From the data that follows, print exactly the lines starting at the one containing "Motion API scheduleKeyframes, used" and ending at the one containing "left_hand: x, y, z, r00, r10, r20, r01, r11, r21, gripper"; include both of them and nothing more.
========================
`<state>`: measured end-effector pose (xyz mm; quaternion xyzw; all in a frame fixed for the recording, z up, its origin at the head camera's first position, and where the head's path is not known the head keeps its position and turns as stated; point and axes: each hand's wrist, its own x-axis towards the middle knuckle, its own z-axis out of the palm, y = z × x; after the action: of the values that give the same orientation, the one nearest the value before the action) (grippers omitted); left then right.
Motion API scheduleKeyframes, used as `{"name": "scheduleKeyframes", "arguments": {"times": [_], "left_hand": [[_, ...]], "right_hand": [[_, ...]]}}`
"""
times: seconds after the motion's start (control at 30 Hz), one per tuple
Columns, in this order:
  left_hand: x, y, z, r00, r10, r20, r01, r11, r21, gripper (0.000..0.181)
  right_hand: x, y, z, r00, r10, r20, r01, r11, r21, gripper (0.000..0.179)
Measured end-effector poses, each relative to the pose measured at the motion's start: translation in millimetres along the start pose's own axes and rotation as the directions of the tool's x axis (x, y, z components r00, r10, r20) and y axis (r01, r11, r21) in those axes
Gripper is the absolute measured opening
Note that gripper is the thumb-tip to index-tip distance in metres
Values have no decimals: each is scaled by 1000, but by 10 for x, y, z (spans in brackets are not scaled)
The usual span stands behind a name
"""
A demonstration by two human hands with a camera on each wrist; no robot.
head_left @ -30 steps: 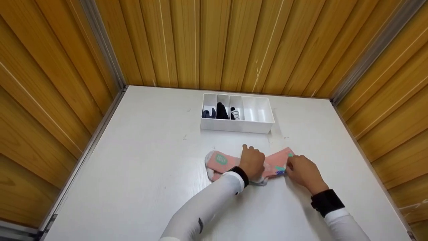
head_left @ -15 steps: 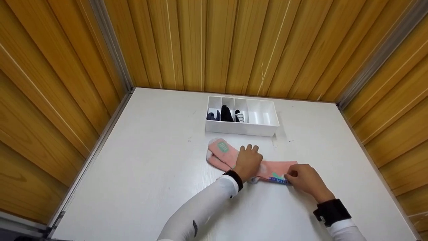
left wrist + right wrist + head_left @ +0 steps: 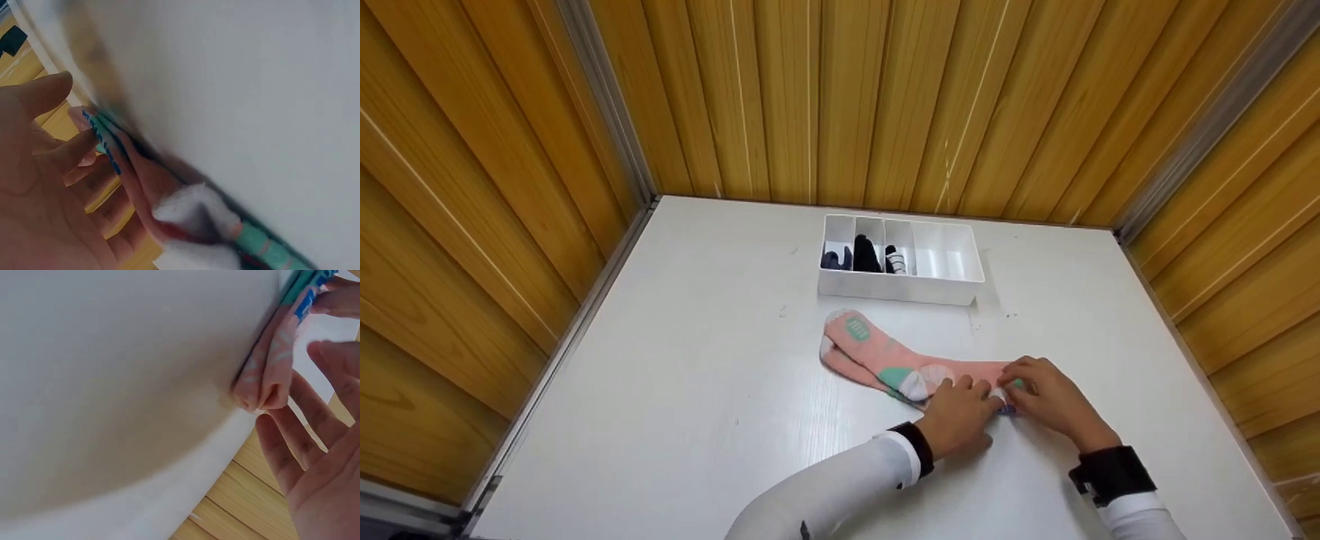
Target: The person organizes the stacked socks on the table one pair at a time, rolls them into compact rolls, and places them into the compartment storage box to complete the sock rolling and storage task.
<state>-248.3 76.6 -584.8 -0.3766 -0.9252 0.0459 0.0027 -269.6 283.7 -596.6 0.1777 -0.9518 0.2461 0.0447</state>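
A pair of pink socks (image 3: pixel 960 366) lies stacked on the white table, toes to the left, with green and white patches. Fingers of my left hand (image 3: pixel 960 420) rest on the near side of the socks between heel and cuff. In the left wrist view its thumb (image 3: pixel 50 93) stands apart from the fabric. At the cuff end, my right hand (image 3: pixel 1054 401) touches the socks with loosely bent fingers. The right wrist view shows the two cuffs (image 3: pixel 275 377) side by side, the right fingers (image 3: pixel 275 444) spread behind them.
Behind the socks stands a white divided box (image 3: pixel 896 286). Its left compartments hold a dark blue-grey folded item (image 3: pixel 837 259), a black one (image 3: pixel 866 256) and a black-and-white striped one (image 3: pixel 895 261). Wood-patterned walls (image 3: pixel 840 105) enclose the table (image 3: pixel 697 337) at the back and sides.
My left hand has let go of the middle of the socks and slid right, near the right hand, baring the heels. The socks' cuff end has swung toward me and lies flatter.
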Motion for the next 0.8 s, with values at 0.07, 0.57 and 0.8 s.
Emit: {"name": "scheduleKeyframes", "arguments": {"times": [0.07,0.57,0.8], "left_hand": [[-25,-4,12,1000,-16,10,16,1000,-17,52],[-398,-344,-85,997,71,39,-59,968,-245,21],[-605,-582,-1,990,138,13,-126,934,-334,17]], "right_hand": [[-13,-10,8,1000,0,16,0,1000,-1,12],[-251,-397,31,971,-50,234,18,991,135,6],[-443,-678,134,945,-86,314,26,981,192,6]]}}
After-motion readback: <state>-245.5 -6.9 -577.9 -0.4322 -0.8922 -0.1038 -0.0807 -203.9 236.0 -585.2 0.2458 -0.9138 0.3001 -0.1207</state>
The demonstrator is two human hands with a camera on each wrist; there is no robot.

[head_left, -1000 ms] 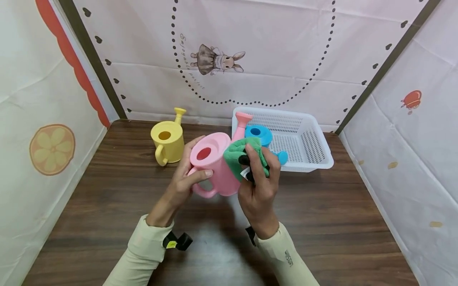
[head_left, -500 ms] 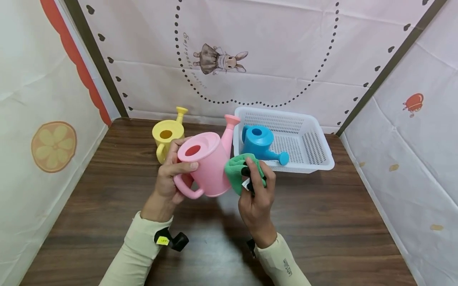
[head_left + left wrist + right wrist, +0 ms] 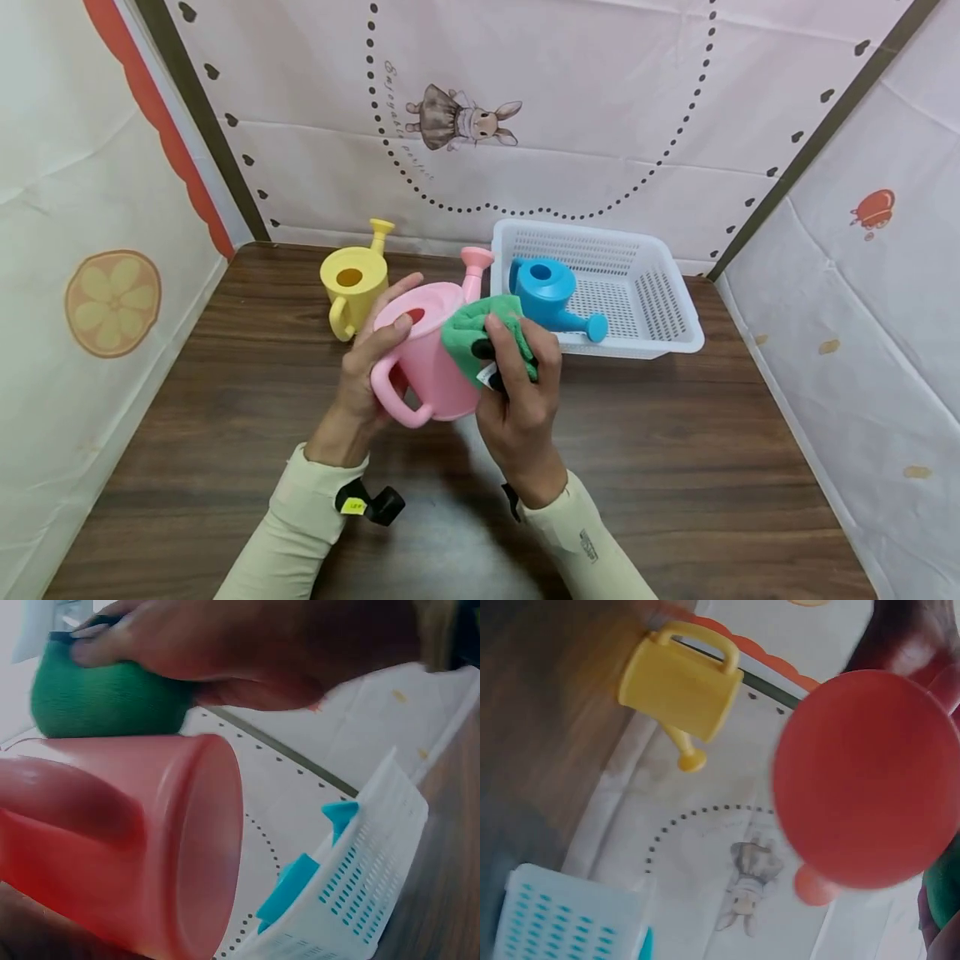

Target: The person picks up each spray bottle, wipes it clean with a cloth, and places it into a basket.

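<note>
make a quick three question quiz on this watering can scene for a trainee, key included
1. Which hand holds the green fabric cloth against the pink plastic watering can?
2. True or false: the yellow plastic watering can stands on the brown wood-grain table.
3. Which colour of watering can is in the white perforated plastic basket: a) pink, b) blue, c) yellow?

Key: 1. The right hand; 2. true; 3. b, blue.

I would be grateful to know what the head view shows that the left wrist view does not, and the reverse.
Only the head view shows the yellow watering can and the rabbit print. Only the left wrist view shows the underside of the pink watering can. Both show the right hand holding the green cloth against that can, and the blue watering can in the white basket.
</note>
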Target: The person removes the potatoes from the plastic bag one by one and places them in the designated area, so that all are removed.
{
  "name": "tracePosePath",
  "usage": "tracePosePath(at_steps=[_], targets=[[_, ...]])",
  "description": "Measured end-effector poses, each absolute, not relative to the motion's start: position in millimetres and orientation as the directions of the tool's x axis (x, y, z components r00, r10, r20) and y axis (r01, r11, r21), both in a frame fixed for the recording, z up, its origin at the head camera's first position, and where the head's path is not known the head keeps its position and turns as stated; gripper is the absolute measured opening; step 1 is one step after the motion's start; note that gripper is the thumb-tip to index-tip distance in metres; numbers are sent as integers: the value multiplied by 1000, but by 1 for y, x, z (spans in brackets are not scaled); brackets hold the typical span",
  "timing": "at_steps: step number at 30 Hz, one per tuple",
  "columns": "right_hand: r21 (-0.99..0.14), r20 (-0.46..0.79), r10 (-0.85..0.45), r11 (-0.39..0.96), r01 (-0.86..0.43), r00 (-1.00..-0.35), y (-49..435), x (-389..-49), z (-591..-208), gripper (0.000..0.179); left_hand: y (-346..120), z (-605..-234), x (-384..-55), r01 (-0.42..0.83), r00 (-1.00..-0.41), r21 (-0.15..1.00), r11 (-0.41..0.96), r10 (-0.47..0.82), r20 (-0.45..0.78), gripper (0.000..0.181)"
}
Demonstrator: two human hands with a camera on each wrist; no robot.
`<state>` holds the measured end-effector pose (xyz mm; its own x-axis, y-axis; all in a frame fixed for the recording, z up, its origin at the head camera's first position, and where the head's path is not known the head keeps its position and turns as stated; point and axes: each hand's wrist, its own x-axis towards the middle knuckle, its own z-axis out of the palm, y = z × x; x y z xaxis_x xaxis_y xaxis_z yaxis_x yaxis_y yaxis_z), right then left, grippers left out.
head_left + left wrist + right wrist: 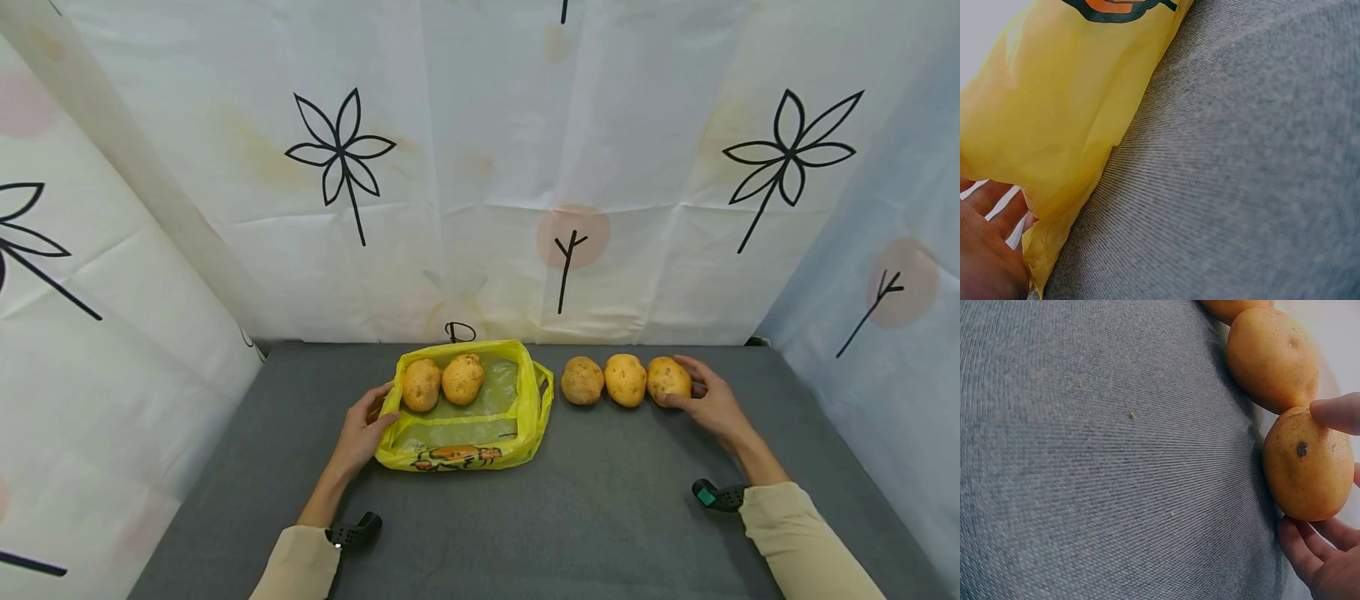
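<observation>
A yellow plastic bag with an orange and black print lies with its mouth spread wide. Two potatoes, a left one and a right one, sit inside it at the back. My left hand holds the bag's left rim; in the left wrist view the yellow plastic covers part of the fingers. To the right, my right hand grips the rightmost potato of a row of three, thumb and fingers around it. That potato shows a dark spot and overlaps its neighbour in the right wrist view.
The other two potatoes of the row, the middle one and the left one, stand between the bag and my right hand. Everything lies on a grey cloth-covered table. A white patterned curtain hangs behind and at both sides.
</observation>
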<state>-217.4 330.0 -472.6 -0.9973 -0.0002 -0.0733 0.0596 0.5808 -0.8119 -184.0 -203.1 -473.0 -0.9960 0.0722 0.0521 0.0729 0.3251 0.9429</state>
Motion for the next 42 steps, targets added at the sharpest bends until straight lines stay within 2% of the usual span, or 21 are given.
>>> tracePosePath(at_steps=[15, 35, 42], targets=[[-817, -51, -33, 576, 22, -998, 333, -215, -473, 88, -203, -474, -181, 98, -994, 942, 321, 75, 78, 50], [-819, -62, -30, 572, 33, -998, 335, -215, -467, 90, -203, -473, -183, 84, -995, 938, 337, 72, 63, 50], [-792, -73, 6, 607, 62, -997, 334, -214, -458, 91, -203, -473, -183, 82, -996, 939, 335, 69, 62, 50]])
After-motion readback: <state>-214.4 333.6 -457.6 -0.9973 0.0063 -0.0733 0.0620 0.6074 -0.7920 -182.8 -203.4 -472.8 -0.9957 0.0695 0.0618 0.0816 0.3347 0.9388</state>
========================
- _Task response_:
Motion API scheduleKeyframes, used as `{"name": "scheduleKeyframes", "arguments": {"times": [_], "left_hand": [[_, ...]], "right_hand": [[_, ...]]}}`
"""
times: seconds after the motion's start (control at 30 Hz), one per tuple
Columns, in this order:
  left_hand: x, y, z, r00, r10, r20, r01, r11, r21, gripper (0.000..0.181)

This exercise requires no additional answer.